Robert Love, staff director for the panel, said the military had no choice but to explore all sorts of new ways to support troops in the field, citing such possibilities as bioengineered field rations designed for easy digestion.

Biosensors ingested by soldiers, for example, represent "a very important idea" for tracking troops heading into harm's way, he said. "The digital soldier already carries a lot of electronic equipment," he said. "This is a new dimension of intelligence on the battlefield."

But the panel steered away from speculating as to which gadgets might actually work and which might be better left on the drawing board.

The main point, said panel chairman Michael Ladisch, a professor and director of a biotech research lab at Purdue University, is that the military needs to take this stuff seriously -- even if some of it does seem outlandish now.

"There are lots of different ways this could develop, and a lot of it is going to develop anyhow," he said during a phone interview. "The Army really needs to keep on top of things."

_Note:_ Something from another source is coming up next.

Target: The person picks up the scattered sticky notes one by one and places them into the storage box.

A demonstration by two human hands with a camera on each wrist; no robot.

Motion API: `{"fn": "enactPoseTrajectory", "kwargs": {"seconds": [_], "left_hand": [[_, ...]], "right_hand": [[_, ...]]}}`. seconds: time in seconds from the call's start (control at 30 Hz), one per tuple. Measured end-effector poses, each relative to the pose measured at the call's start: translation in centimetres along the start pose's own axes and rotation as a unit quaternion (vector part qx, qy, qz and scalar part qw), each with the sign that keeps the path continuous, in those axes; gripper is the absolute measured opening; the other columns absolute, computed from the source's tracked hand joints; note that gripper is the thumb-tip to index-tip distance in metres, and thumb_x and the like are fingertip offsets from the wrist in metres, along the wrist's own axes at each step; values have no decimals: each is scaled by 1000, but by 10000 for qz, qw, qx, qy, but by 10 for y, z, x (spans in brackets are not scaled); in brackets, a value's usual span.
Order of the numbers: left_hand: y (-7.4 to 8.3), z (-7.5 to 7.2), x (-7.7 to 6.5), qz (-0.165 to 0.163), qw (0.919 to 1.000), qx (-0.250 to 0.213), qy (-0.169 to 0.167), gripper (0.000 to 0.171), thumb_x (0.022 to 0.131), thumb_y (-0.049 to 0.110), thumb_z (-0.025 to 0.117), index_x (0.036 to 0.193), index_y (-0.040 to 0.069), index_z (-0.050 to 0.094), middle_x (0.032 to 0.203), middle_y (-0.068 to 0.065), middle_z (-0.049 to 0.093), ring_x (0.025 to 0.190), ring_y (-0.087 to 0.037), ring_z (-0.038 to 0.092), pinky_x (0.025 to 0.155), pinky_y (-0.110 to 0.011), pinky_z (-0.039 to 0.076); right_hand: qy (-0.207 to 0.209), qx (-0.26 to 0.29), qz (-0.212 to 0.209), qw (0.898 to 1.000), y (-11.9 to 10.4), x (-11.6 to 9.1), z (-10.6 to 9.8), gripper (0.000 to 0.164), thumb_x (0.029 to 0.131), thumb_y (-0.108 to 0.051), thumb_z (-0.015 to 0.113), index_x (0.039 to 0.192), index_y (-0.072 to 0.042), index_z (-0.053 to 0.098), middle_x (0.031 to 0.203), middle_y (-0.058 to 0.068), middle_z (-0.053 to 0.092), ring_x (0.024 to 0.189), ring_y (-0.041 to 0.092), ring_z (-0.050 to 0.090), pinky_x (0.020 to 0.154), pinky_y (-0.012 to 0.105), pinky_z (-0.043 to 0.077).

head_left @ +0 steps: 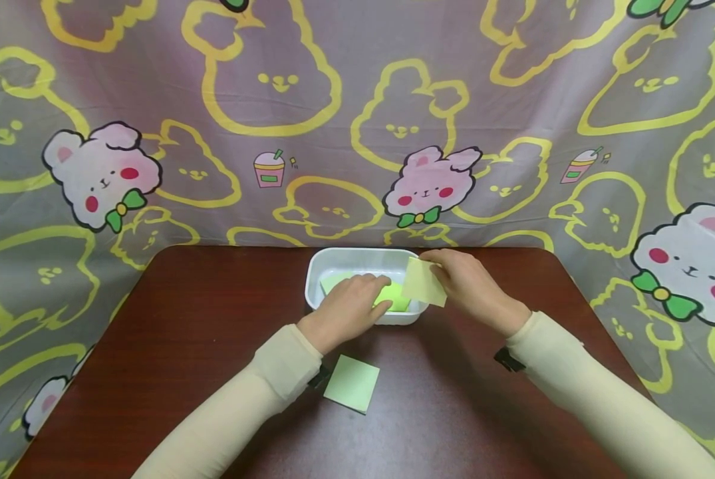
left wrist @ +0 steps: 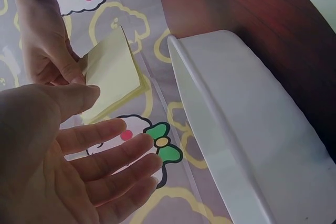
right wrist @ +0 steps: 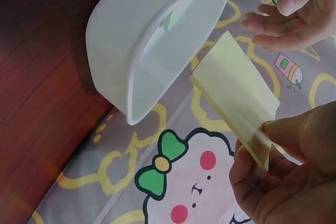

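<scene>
My right hand (head_left: 471, 286) pinches a pale yellow sticky note pad (right wrist: 236, 93) by one edge, between thumb and fingers. The pad is held tilted over the right end of a white plastic tub (head_left: 404, 320). Above the tub's front side, my left hand (head_left: 348, 303) hovers with its fingers spread and relaxed, holding nothing. In the left wrist view its fingertips (left wrist: 137, 148) are apart from the pad. Bright green sticky notes (head_left: 400, 297) lie inside the tub, partly hidden behind the left hand. A pale green sticky note pad (head_left: 352, 384) lies on the table in front of the tub.
The dark reddish-brown table (head_left: 201, 332) carries the tub near its far edge. Right behind that edge hangs a grey cloth (head_left: 333, 219) printed with yellow outlines and white cartoon heads.
</scene>
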State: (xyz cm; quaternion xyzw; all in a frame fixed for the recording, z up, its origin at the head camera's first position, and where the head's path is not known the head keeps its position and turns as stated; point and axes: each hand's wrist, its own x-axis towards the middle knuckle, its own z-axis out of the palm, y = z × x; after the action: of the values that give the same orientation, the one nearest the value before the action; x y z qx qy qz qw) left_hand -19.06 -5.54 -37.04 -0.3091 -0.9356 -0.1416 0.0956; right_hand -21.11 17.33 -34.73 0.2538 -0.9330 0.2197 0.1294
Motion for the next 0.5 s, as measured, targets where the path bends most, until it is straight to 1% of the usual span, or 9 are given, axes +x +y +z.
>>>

Right away, he said, that means bolstering the military's ability to evaluate biotechnology. The idea is to equip the Pentagon with the expertise to determine which research projects are important to the country's defenses, and of those, which can be left up to private industry and which need Pentagon grants or technical help to bring to fruition.

Meetings to go over those details are planned with military brass later this year, Ladisch said, after the Army, which is the lead service branch for biological defense, has had a chance to digest the new report's findings.